# Size Modifiers???



## Sorrowdusk (Nov 26, 2011)

I used to think they *only* applied as a bonus or a penalty to your AC (making you harder to hit if smaller, and easier if bigger) but now I am looking at this from the SRD, something I've never seen before.

_
Attack Bonus
Your attack bonus with a melee weapon is:
Base attack bonus + Strength modifier + size modifier
With a ranged weapon, your attack bonus is:
Base attack bonus + Dexterity modifier + size modifier + range penalty_

Granted most player races (okay Gnomes and Haflings, but I never played one) are medium this rule is usually irrelevant to them.  But I dont get it at all, *why* the penalty on attacks for big guys, regardless of what size the thing is that they're fighting? And *why *on "weapons", does it not apply to natural attacks? I've never noticed it before but looking through the entries now I can see its been figured in there.

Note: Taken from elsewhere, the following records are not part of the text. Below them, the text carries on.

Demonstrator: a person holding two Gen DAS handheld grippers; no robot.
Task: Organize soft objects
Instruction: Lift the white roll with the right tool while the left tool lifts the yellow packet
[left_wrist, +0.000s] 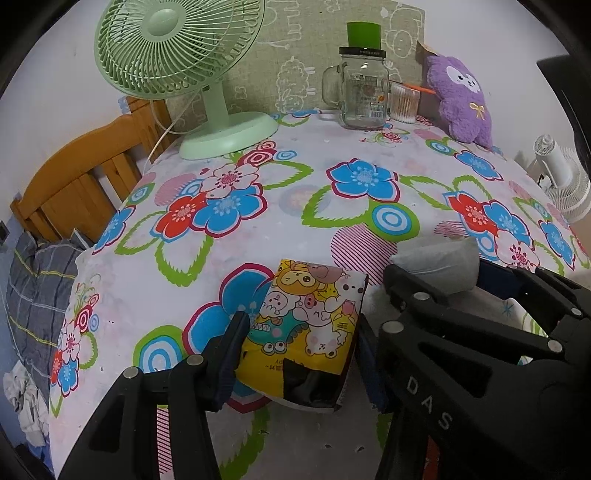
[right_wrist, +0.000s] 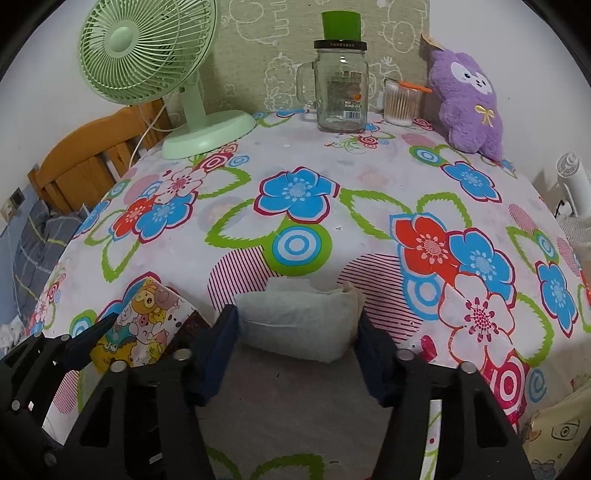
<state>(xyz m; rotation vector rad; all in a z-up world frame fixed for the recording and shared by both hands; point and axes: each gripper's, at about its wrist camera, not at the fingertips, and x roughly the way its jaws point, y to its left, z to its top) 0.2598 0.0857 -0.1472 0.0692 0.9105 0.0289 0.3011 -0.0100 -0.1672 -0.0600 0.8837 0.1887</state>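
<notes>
A table under a flowered cloth (right_wrist: 295, 206) fills both views, with a pale green patterned panel standing behind it. At 6 o'clock on the near edge lie the 2 soft things, side by side. The left gripper (left_wrist: 295, 354) has its 2 blue pads pressed on the sides of a cartoon-printed packet (left_wrist: 306, 325) (yellow, crowded with little animals). Just to the packet's 3 o'clock, the right gripper (right_wrist: 295, 332) clamps a folded grey-white cloth (right_wrist: 295, 325), pads touching both of its ends. Farther out, a green desk fan (right_wrist: 147, 62) stands at 11 o'clock, a glass handled jar (right_wrist: 340, 88) with a green cup on its lid at 12, a cotton-swab holder (right_wrist: 400, 103) beside it, and a purple plush toy (right_wrist: 469, 99) at 1 o'clock
</notes>
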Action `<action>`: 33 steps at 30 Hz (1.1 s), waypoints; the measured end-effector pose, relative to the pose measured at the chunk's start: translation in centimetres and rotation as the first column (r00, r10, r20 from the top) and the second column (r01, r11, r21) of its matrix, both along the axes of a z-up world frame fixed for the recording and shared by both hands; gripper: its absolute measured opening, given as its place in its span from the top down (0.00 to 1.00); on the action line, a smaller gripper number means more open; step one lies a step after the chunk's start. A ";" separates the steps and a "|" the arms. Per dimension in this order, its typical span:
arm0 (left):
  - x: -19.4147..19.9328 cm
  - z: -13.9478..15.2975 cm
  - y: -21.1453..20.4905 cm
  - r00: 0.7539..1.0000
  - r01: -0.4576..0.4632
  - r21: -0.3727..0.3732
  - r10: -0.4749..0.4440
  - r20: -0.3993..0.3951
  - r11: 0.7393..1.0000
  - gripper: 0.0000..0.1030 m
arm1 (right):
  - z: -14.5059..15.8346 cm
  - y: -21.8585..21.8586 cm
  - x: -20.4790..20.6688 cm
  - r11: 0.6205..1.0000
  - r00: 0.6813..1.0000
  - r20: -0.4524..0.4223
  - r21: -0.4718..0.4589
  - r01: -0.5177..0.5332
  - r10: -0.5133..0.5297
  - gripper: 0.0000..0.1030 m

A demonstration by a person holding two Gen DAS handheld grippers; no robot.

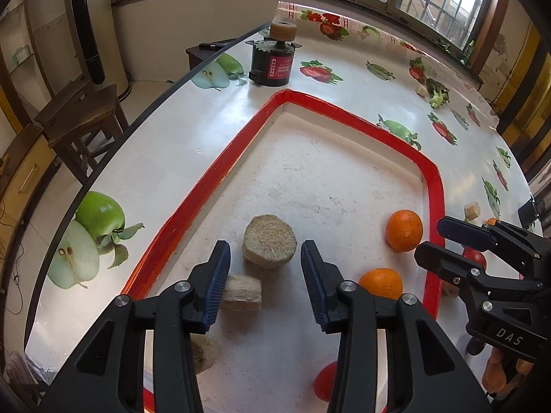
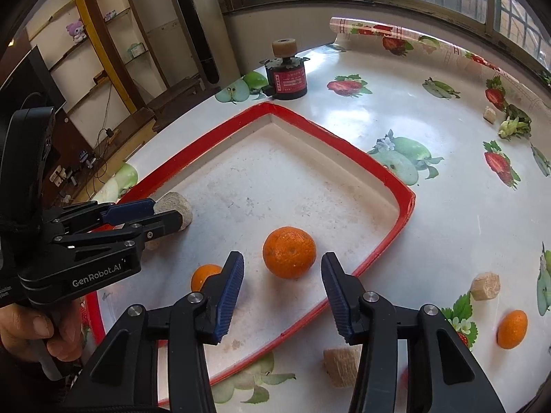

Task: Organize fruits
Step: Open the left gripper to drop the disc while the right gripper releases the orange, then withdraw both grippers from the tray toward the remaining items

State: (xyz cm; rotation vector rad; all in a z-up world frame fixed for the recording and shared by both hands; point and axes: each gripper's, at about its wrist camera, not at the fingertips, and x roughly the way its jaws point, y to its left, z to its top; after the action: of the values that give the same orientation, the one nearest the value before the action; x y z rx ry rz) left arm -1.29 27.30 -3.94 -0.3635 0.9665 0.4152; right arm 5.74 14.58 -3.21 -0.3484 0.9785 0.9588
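A red-rimmed white tray (image 1: pixel 220 172) (image 2: pixel 403 189) lies on the table. In it are two oranges (image 1: pixel 403 230) (image 1: pixel 380 283), seen in the right wrist view as a big one (image 2: pixel 289 252) and a smaller one (image 2: pixel 204 275), plus several tan straw pucks (image 1: pixel 269 241) (image 1: pixel 241 292). My left gripper (image 1: pixel 265 285) is open and empty, just short of the nearest puck. My right gripper (image 2: pixel 282 297) is open and empty, just short of the big orange. Another orange (image 2: pixel 512 329) lies outside the tray on the right.
A black and red motor (image 1: pixel 272 62) (image 2: pixel 287 82) with a puck on top stands behind the tray. Loose pucks (image 2: pixel 485 285) (image 2: pixel 341 366) and a green vegetable piece (image 2: pixel 515 122) lie on the fruit-print tablecloth. A red fruit (image 1: pixel 325 380) lies at the tray's near edge.
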 end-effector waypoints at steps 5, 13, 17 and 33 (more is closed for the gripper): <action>-0.8 1.0 -1.1 1.000 0.003 0.018 -0.003 0.025 1.000 0.55 | 1.0 -1.6 -0.6 1.000 1.000 0.008 0.021 0.012 -0.012 0.53; -1.4 1.7 -3.0 0.998 0.029 0.013 -0.030 0.046 0.999 0.55 | 1.9 -4.1 -1.4 0.998 0.999 0.016 0.046 0.036 -0.037 0.52; -1.6 1.8 -3.9 0.998 0.040 0.006 -0.040 0.054 0.999 0.55 | 2.2 -5.5 -1.8 0.997 0.998 0.023 0.052 0.053 -0.055 0.52; -2.0 2.8 -8.0 0.992 0.097 0.027 -0.099 0.072 0.995 0.55 | 2.8 -11.6 -2.4 0.986 0.989 0.031 0.084 0.141 -0.144 0.48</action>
State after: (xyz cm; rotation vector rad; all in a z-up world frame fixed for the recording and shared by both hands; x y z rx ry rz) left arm -3.30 19.27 -1.16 -0.3064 0.9034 0.3214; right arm 3.31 3.02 -0.38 -0.2236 0.9149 0.8562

Wouldnt the toughest enemy in the world be a swarm army of some kind of super small, but super strong mini-fighters or micro-monks with monk weapons? 

Also what are *all* the things size modifier actually applies to?


----------



## RUMBLETiGER (Nov 26, 2011)

It comes down to how large your target is to hit.

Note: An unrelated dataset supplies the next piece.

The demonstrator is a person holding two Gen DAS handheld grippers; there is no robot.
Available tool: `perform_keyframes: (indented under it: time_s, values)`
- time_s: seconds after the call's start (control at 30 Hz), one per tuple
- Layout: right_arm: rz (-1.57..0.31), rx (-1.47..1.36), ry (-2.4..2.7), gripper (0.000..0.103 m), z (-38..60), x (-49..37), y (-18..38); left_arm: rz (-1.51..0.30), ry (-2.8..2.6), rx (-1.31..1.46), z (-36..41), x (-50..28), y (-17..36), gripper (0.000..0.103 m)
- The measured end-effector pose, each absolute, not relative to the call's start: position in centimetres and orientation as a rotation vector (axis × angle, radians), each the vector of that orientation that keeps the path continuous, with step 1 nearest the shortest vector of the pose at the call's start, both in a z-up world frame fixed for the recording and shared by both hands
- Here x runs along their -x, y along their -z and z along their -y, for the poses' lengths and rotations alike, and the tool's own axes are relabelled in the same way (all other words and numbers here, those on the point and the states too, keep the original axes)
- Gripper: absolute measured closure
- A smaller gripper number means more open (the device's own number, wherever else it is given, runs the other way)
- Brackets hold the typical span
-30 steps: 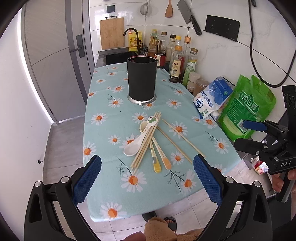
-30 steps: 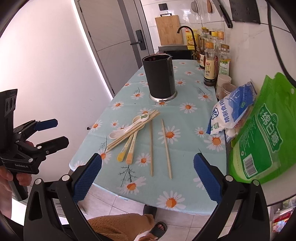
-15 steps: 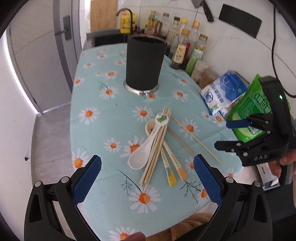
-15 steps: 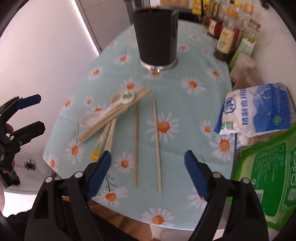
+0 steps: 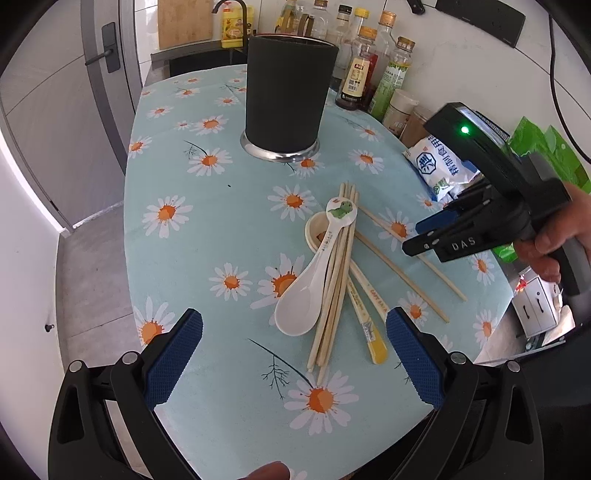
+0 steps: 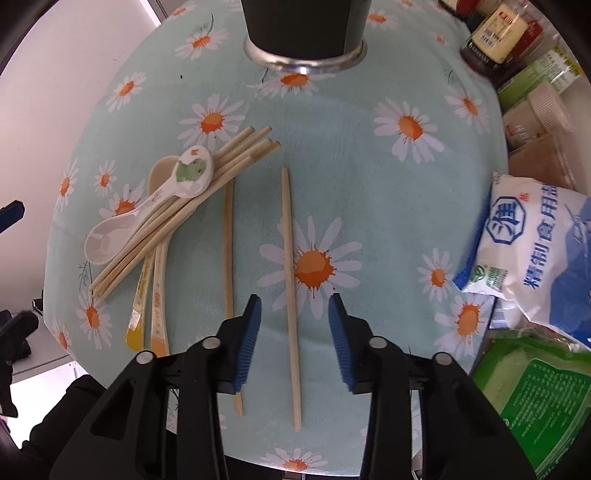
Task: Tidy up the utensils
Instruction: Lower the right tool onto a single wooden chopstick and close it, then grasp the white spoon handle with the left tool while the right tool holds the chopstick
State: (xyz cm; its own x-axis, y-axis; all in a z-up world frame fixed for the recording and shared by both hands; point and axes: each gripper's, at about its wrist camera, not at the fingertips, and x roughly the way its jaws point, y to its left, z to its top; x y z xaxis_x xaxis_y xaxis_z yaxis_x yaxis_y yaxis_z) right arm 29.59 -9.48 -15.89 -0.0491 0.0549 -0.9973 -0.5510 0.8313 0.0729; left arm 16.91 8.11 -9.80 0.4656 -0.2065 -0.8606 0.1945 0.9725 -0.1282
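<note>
A black utensil holder (image 5: 288, 96) stands at the back of the daisy tablecloth (image 5: 207, 236); its base shows in the right wrist view (image 6: 306, 55). A white frog spoon (image 5: 314, 273) lies on a bundle of chopsticks (image 5: 334, 295), over two more spoons with yellow and orange handles (image 5: 369, 317). Two loose chopsticks lie apart to the right. My right gripper (image 6: 294, 325) is open, its jaws on either side of one loose chopstick (image 6: 290, 266), low over it. It also shows in the left wrist view (image 5: 424, 236). My left gripper (image 5: 291, 354) is open and empty above the near table edge.
Sauce bottles (image 5: 369, 74) and jars stand at the back right. A blue-white salt bag (image 6: 535, 251) and a green bag (image 6: 532, 398) lie along the right edge. A cutting board (image 5: 184, 22) and tap are behind the table. The floor drops off left.
Both grippers moved down and forward over the table. My right gripper narrowed its opening and came down around the right loose chopstick. The utensils have not moved.
</note>
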Motion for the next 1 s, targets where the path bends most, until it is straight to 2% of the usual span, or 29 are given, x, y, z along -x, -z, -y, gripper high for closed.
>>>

If your target is much larger than you, you should have an easier time hitting it.  If your target is much smaller than you, it would be harder to hit.

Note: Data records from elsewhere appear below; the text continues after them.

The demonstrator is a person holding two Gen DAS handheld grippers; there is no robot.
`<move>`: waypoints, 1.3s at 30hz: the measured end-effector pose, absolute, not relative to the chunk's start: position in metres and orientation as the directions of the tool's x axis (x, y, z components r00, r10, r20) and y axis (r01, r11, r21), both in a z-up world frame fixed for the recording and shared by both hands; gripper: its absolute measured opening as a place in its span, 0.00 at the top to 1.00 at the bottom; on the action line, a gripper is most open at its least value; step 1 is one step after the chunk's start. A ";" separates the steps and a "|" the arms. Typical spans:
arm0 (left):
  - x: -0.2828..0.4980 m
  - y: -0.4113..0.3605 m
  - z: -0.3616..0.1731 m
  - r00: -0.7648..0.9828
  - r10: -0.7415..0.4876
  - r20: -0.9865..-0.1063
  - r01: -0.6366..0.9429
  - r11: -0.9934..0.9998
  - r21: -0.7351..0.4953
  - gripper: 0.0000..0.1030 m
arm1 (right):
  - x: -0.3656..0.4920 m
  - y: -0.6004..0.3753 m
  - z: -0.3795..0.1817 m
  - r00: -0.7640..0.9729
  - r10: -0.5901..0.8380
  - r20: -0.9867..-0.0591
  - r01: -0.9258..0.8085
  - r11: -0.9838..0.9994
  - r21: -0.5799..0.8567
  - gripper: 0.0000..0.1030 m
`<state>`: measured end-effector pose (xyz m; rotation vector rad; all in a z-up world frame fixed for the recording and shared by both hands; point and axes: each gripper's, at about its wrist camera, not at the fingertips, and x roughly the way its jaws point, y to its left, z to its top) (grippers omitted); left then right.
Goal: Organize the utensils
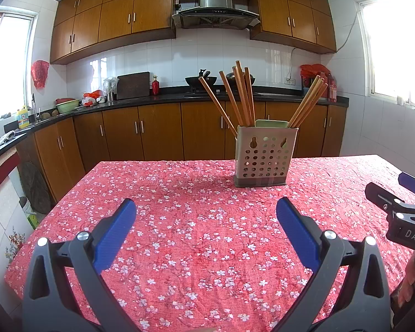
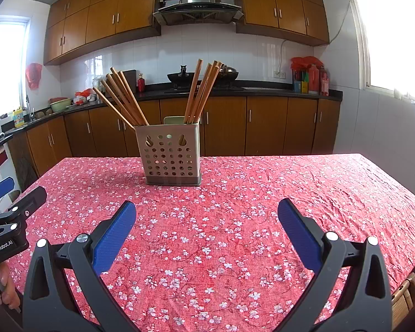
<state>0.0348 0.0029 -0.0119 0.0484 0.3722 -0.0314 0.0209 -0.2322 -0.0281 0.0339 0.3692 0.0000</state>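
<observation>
**Both tongs spread, holder w/ chopsticks upright**

Short of the holder (image 1: 265,156), left gripper (image 1: 206,207) and right gripper (image 2: 207,209) hover w/ blue ribbed pads wide apart, nothing between. Bare floral cloth (image 2: 290,193) runs to the holder. Holder: perforated beige plastic, dark base, wooden chopsticks (image 2: 124,99) fanned in two bunches.

On the red flowered-cloth surface (image 1: 179,193), the beige perforated plastic holder (image 1: 265,157) of wooden chopsticks (image 1: 243,94) stands at one o'clock, counter (image 1: 166,99) behind.
</observation>
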 end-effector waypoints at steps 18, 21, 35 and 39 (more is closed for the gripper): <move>0.038 0.004 -0.014 0.928 -0.031 -0.370 0.048 0.998 0.036 0.04 | 0.022 -0.229 -0.030 0.931 0.007 -0.365 0.006 0.999 0.033 0.02; 0.039 0.005 -0.015 0.928 -0.033 -0.372 0.050 0.998 0.036 0.04 | 0.022 -0.228 -0.031 0.930 0.007 -0.366 0.006 0.999 0.033 0.02; 0.040 0.007 -0.017 0.925 -0.035 -0.378 0.050 0.998 0.030 0.04 | 0.023 -0.228 -0.031 0.930 0.008 -0.368 0.005 0.999 0.034 0.02; 0.041 0.007 -0.019 0.925 -0.036 -0.379 0.050 0.998 0.027 0.04 | 0.023 -0.228 -0.031 0.930 0.007 -0.367 0.006 0.999 0.034 0.02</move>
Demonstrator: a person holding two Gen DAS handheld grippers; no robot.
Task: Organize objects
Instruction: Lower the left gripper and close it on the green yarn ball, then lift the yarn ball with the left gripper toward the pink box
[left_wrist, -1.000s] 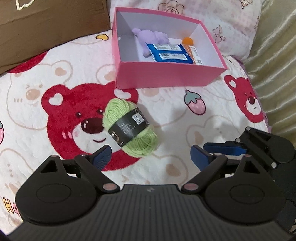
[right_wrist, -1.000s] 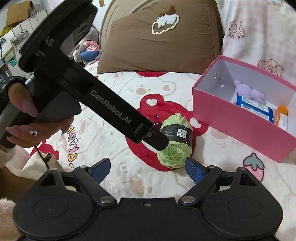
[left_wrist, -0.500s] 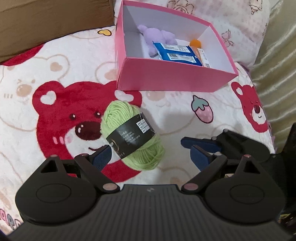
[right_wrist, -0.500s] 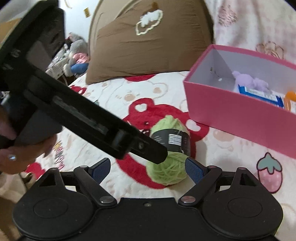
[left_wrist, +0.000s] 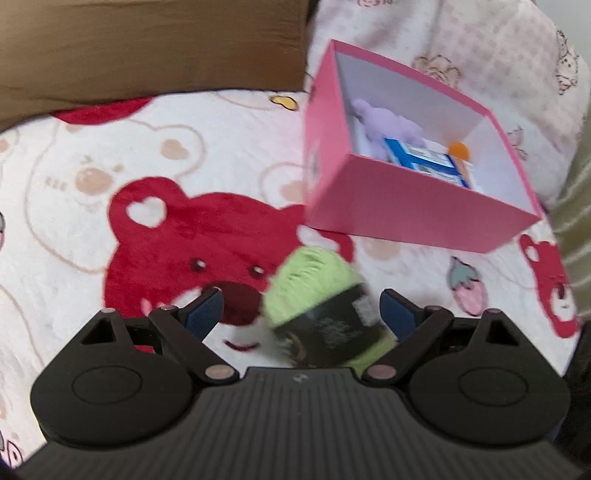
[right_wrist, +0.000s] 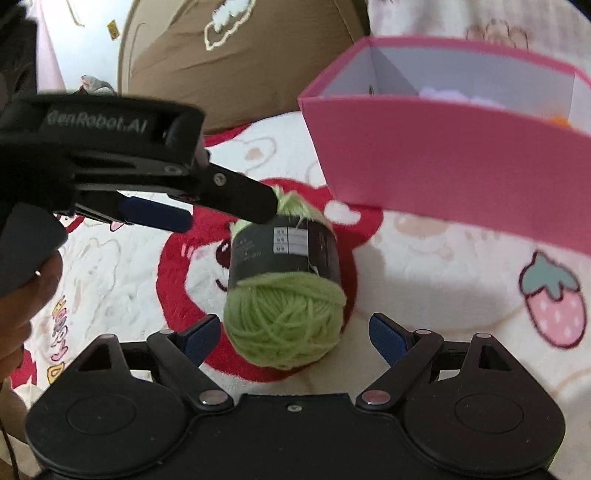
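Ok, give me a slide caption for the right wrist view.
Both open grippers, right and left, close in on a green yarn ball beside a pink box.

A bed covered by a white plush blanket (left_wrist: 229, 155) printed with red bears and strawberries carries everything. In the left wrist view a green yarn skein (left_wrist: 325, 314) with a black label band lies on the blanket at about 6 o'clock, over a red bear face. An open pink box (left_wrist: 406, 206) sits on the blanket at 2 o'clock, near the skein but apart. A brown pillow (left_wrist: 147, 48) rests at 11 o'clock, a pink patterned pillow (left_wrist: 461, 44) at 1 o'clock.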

"He can't hit the broad side of a barn" is an expression that states that someone _should_ be able to hit the broad side of a barn, because it is so big.


----------



## emoplato (Nov 26, 2011)

Larger creatures also suffer the same AC penalty in attack. One thing you need to remember though in the world of combat maneuver checks bigger is  better. They get scaling +4 bonuses both to succeed and resist(of course smaller creatures get that as penalties). Plus they also get more reach and often are little faster allowing them to get a tactical edge to strike first.


----------



## Hassassin (Nov 26, 2011)

Sorrowdusk said:


> Wouldnt the toughest enemy in the world be a swarm army of some kind of super small, but super strong mini-fighters or micro-monks with monk weapons?




Their weapons would be small enough not to do much damage, though.



Sorrowdusk said:


> Also what are *all* the things size modifier actually applies to?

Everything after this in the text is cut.